Metadata-Version: 2.1
Name: prelim-eda-helper
Version: 0.1.8
Summary: A preliminary EDA helper.
License: MIT
Author: Mehwish, Man Fung Morris CHAN, Xinru LU, Austin SHIH
Requires-Python: >=3.9,<3.12
Classifier: License :: OSI Approved :: MIT License
Classifier: Programming Language :: Python :: 3
Classifier: Programming Language :: Python :: 3.9
Classifier: Programming Language :: Python :: 3.10
Classifier: Programming Language :: Python :: 3.11
Requires-Dist: altair (>=4.2.0)
Requires-Dist: altair-data-server (>=0.4.1,<0.5.0)
Requires-Dist: numpy (>=1.24.1,<2.0.0)
Requires-Dist: palmerpenguins (>=0.1.4,<0.2.0)
Requires-Dist: pandas (>=1.5.2,<2.0.0)
Requires-Dist: python-semantic-release (>=7.33.0,<8.0.0)
Requires-Dist: scipy (>=1.10.0,<2.0.0)
Requires-Dist: statistics (>=1.0.3.5,<2.0.0.0)
Requires-Dist: tabulate (>=0.9.0,<0.10.0)
Description-Content-Type: text/markdown

![badge](https://github.com/UBC-MDS/prelim_eda_helper/actions/workflows/ci-cd.yml/badge.svg)
[![codecov](https://codecov.io/gh/UBC-MDS/prelim_eda_helper/branch/main/graph/badge.svg?token=lLORi4M0LA)](https://codecov.io/gh/UBC-MDS/prelim_eda_helper)

# prelim_eda_helper

This package is a preliminary exploratory data analysis (EDA) tool to make useful feature EDA plots and provide relevant information to simplify an otherwise tedious EDA step of any data science project.

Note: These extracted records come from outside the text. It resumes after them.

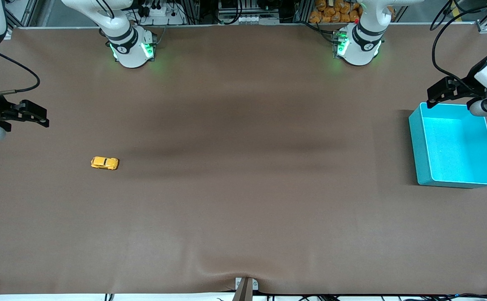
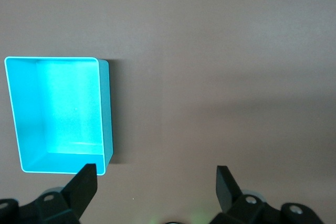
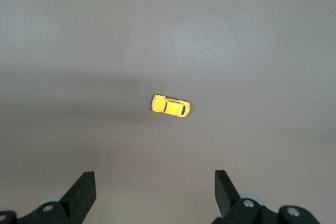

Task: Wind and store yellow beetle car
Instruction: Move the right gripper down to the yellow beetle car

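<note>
The car [image 1: 104, 163] is left free at table's 9 o'clock for the wide-open right gripper [image 1: 38, 115], while the open left gripper [image 1: 440, 93] is parked by the bin [image 1: 415, 138] at 3 o'clock, waiting.

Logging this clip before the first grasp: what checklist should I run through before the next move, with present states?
1. Yellow beetle car on its wheels on the table, nothing touching it: ok.
2. Right gripper open, car in its wrist view: ok.
3. Right gripper over the car: not ok; it hangs at the right arm's end of the table, to the side of the car.
4. Teal bin upright, nothing seen inside: ok.
5. Left gripper open, waiting at the bin's edge: ok.
6. Car's spring wound: cannot tell.
</note>
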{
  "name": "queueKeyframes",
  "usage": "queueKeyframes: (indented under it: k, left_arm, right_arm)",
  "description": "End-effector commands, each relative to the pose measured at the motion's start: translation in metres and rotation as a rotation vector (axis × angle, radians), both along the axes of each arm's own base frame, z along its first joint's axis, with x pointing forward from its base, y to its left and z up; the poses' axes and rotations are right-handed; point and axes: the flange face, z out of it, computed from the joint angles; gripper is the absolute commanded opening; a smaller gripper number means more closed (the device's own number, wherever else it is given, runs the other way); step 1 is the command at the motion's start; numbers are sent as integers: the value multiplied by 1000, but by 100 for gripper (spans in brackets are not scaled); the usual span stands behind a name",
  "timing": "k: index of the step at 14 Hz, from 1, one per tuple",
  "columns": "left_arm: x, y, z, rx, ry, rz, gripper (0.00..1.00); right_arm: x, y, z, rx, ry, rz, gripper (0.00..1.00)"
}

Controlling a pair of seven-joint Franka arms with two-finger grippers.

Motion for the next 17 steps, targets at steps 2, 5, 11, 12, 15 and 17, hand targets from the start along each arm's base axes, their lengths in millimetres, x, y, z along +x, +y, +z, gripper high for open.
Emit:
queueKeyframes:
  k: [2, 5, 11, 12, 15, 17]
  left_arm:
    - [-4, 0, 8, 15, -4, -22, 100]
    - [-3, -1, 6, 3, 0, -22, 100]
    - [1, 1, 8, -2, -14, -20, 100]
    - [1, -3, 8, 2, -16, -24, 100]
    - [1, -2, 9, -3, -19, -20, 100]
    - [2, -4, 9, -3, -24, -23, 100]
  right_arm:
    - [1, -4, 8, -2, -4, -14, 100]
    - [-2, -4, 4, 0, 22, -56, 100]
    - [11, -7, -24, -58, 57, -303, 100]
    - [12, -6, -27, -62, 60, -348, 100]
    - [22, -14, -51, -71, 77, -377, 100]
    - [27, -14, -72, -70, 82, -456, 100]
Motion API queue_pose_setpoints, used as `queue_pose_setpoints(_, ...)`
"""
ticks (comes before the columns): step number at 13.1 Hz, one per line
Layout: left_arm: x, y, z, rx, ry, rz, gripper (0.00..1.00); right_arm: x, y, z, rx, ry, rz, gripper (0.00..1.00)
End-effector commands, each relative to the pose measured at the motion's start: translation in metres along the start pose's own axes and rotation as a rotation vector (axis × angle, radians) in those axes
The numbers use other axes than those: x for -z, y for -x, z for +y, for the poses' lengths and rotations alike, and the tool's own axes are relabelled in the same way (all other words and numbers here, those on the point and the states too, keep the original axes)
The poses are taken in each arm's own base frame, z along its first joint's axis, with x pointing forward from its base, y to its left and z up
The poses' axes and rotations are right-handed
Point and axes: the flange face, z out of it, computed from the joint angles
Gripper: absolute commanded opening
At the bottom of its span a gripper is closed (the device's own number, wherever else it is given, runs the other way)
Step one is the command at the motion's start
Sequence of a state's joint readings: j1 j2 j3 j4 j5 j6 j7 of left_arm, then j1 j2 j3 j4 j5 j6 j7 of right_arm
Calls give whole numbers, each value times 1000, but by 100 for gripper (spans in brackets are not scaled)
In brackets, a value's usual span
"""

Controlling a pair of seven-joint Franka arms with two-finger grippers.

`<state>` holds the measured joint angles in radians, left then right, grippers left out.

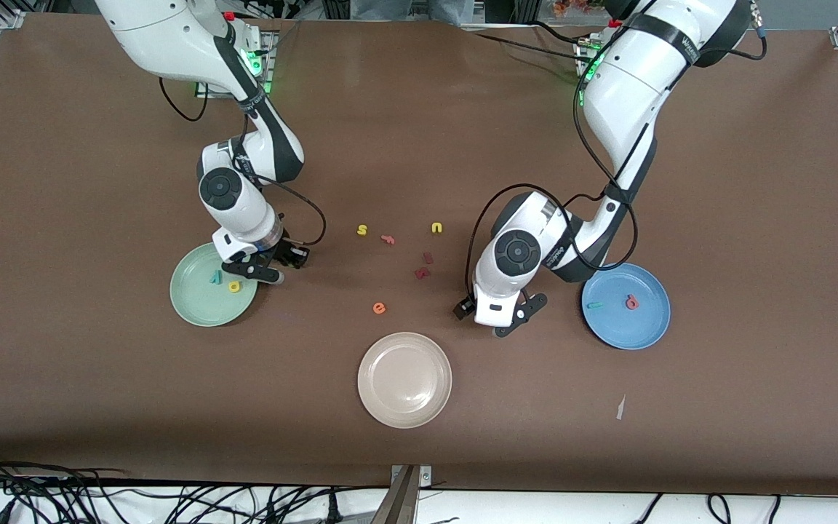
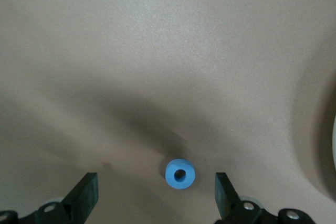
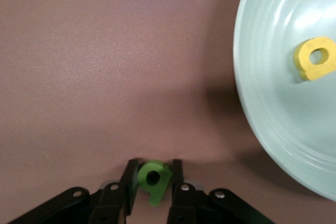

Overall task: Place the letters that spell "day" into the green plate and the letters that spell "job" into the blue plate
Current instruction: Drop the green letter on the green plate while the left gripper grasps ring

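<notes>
Item 1, green plate [image 1: 197, 309], toward the right arm's end of the table: we count two letters in it, the teal y [image 1: 214, 276] and the yellow a [image 1: 234, 287], the a toward 4 o'clock of the y.

Item 2, green d [image 3: 154, 179]: pinched between the right gripper [image 3: 152, 182] fingers, on or just above the table beside the plate's rim; from the front view we cannot confirm whether it has left the table. Not yet in the plate.

Item 3, blue plate [image 1: 644, 331], toward the left arm's end: we count the teal j [image 1: 594, 305] and the salmon-pink b [image 1: 631, 301], the b at 3 o'clock of the j.

Item 4, blue o [image 2: 179, 173]: lying flat on the table between the widely parted fingers of the left gripper [image 2: 156, 195], untouched.

Item 5, tally: we judge four of six letters placed; d and o remain.

Item 6, strays: yellow s [image 1: 362, 230], yellow u [image 1: 436, 228], orange e [image 1: 379, 308], beige plate [image 1: 404, 379].
</notes>
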<state>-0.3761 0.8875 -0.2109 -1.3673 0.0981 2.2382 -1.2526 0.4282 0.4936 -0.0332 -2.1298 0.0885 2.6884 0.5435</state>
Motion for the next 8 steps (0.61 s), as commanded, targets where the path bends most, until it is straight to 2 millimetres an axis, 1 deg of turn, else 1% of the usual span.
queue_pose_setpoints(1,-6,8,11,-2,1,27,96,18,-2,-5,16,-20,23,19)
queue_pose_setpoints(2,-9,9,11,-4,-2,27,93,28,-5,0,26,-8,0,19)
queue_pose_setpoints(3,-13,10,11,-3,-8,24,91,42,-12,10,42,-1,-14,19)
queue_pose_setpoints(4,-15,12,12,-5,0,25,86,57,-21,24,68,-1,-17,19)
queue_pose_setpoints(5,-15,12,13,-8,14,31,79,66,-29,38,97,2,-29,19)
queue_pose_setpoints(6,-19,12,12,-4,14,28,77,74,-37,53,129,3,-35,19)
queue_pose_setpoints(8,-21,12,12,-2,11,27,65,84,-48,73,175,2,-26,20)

Specifically this package allows users to target any two features, whether they are numeric or categorical, and create visualization plots supplemented with useful summary and test statistics.

This package provides a streamlined and easy to use solution for basic EDA tasks that would otherwise require significant amount of coding to achieve. Similar packages can be found published on [PyPi](https://pypi.org/search/?q=eda&page=1) such as the following:

- [eda-viz](https://github.com/ajaymaity/eda-viz)
- [QuickDA](https://github.com/sid-the-coder/QuickDA)

`prelim_eda_helper` enables user to write quick visualization queries. At the same time, as we understand visually strong effects on graphs are not necessarily statistically meaningful, `prelim_eda_helper` is designed to combine graphic visualizations with preliminary statistical test results. We aim to create a helper package to really help researchers to get a quick sense of how our data look like, without making charts and doing tests separately in earlier stages of projects. We believe the combination of graphical and statistical output is what makes `prelim_eda_helper` a unique yet handy helper package.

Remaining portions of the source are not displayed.